Guest Post: Planning for Failure

[When I moved to New York City a year ago, Chase Culpon was one of the first judges I met — and I’m very glad I did. In addition to his expertise at events, Chase has taken a huge role in strengthening the judge community in the city, by coordinating social gatherings, organizing carpools to tournaments and conferences, and even starting a support group for judges interested in becoming more fit.

I’ve always valued Chase’s insight into tricky topics, so when he approached me a few months ago with an idea for a guest post, I couldn’t have said yes faster. I’m very excited to share his expert perspective about ways we can better prepare ourselves for the challenges of running great tournaments. —Bearz]

Chase Culpon
New York, New York

Hi, I’m Chase–a judge and audio engineer in New York City. On the surface, my job is plugging in some good mics and pushing around some faders to make sure events sound great on a live broadcast. What that really means is that, well before the event begins, I design and implement good systems. Deciding what tools are right for each job, establishing best practices, and working with a team are all essential for making live events run smoothly. Great shows and concerts have great systems that keep rolling despite failures, and the same is true for Magic events. In the spirit of entwining experiences, I’d like to share how we might use some of the tools of my trade to make the best of every Magic event.

One of my favorite frameworks for refining the systems I use professionally is the Failure Mode and Effect Analysis, or FMEA for short.
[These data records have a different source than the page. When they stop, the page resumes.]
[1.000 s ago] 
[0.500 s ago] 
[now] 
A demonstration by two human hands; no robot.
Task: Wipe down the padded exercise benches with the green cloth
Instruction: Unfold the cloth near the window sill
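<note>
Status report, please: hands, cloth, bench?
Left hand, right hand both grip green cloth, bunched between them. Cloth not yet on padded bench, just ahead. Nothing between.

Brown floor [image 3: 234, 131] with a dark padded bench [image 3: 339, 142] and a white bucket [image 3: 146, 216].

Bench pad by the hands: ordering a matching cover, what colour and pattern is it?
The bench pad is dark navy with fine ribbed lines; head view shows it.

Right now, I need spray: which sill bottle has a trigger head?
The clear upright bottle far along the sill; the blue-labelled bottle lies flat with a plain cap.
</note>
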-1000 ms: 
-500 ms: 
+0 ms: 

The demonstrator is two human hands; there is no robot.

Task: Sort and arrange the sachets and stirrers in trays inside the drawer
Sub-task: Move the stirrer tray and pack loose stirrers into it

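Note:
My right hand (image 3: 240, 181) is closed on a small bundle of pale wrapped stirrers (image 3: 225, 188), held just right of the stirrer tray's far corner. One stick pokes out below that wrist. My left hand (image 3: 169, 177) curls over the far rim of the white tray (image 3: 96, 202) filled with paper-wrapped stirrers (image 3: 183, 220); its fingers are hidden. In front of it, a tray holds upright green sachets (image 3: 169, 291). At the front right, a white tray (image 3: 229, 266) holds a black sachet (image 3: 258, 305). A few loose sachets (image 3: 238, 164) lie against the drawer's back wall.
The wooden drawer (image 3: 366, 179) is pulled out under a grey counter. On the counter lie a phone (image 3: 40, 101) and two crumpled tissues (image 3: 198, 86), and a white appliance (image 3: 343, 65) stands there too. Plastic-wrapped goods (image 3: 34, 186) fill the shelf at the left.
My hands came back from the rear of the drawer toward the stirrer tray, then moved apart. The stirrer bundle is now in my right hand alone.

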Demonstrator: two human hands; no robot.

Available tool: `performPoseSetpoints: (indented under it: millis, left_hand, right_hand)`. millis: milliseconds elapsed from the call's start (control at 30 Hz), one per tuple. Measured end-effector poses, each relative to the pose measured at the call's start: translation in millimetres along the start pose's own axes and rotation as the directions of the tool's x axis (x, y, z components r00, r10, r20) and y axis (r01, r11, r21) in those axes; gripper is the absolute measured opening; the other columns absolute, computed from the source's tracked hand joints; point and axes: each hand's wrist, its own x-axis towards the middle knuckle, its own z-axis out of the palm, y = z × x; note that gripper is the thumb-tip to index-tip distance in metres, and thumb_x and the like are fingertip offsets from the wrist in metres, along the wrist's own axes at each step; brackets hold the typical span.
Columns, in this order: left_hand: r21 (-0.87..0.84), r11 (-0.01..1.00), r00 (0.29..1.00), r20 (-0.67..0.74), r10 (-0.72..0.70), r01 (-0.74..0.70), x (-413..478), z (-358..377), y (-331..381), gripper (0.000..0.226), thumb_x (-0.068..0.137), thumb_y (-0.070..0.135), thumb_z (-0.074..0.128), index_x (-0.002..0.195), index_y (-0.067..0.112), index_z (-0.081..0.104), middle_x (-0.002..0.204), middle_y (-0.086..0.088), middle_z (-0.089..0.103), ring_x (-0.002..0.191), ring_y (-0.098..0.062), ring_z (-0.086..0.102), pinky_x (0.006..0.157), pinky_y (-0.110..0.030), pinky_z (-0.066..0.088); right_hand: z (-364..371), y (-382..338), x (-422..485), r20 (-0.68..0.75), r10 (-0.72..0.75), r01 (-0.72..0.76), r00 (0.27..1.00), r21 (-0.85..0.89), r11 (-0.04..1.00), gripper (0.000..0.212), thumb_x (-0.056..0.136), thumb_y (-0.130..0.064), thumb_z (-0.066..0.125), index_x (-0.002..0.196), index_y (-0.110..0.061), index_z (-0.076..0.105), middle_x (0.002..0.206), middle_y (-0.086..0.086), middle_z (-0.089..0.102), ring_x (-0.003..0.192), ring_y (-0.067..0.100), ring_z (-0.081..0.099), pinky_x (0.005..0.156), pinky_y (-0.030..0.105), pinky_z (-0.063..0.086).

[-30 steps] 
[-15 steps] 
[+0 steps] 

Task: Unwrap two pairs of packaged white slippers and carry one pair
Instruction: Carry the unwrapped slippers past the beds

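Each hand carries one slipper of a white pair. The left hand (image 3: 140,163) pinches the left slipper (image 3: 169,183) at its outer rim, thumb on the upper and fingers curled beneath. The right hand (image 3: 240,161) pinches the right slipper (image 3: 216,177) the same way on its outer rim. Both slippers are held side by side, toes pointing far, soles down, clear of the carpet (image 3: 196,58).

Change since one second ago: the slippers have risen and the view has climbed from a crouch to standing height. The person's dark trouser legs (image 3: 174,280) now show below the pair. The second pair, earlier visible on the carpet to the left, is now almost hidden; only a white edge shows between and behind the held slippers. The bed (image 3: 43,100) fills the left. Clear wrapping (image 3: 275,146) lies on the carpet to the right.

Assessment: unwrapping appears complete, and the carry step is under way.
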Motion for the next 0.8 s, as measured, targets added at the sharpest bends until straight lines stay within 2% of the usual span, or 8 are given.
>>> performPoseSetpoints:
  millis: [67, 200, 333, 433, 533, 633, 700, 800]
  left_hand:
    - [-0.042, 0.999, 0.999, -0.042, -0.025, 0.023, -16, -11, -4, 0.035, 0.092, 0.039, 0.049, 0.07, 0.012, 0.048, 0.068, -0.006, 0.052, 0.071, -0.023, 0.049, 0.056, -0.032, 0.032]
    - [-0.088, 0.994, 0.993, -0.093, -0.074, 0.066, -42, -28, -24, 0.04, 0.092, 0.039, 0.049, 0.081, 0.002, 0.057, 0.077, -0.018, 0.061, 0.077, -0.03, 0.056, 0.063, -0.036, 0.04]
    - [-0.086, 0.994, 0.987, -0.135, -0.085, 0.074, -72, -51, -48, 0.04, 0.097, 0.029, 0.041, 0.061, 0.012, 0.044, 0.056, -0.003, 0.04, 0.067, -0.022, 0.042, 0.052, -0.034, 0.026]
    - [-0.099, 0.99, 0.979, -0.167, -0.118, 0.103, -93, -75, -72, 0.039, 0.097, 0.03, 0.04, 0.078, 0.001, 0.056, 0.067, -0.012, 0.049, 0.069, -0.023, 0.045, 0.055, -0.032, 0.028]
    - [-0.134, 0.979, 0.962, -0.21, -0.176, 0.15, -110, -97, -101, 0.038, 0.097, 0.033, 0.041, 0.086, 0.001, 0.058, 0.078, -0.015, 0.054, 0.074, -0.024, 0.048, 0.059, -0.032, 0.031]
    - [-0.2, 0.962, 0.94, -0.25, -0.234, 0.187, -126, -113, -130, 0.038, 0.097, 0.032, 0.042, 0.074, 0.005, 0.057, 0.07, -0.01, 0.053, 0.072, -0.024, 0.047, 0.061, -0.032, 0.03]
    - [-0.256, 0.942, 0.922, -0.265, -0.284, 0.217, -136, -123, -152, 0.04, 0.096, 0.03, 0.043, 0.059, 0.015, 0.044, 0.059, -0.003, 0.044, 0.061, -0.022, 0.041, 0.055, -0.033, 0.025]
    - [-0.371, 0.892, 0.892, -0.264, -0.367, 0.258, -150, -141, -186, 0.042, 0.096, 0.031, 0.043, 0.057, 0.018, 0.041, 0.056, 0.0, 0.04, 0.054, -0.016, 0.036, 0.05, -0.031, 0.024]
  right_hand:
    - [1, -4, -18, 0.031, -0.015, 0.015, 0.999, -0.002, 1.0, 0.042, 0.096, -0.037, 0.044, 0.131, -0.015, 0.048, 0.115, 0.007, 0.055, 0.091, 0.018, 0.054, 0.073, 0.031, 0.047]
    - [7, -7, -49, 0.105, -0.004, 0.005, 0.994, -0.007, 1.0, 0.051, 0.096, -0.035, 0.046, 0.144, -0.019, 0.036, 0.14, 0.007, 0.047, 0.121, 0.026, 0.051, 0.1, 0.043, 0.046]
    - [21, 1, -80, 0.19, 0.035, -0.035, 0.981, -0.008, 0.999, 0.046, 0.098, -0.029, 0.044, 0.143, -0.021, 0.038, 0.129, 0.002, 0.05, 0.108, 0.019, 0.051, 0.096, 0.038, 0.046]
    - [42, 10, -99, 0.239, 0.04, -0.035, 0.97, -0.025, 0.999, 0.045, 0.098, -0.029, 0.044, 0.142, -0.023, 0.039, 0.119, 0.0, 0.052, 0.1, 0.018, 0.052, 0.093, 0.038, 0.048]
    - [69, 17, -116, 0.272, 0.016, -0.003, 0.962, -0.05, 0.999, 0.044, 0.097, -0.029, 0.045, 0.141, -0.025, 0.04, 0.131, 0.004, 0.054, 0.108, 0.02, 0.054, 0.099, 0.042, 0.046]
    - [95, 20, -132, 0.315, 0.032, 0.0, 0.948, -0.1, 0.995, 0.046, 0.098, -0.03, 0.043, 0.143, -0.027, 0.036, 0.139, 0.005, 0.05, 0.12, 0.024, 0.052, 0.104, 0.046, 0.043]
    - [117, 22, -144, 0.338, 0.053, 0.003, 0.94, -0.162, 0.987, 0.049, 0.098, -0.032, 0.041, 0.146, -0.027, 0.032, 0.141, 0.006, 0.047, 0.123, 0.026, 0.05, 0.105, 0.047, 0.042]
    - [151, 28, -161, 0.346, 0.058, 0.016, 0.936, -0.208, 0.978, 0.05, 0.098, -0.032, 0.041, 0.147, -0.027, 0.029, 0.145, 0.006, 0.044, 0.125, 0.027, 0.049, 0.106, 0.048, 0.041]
It’s an approach designed to pick apart systems where failures mean life and death. Originally developed by the military in World War II, it was also used extensively by NASA in the USA’s race to the moon. Today, FMEAs are most often seen when designing systems for construction and manufacturing, but the methodology has been incredibly useful for me in both my professional and judging careers.

What’s a FMEA?

FMEA might sound scary and complex, but the basics are very simple. The best way for us to understand it is to look at all the components.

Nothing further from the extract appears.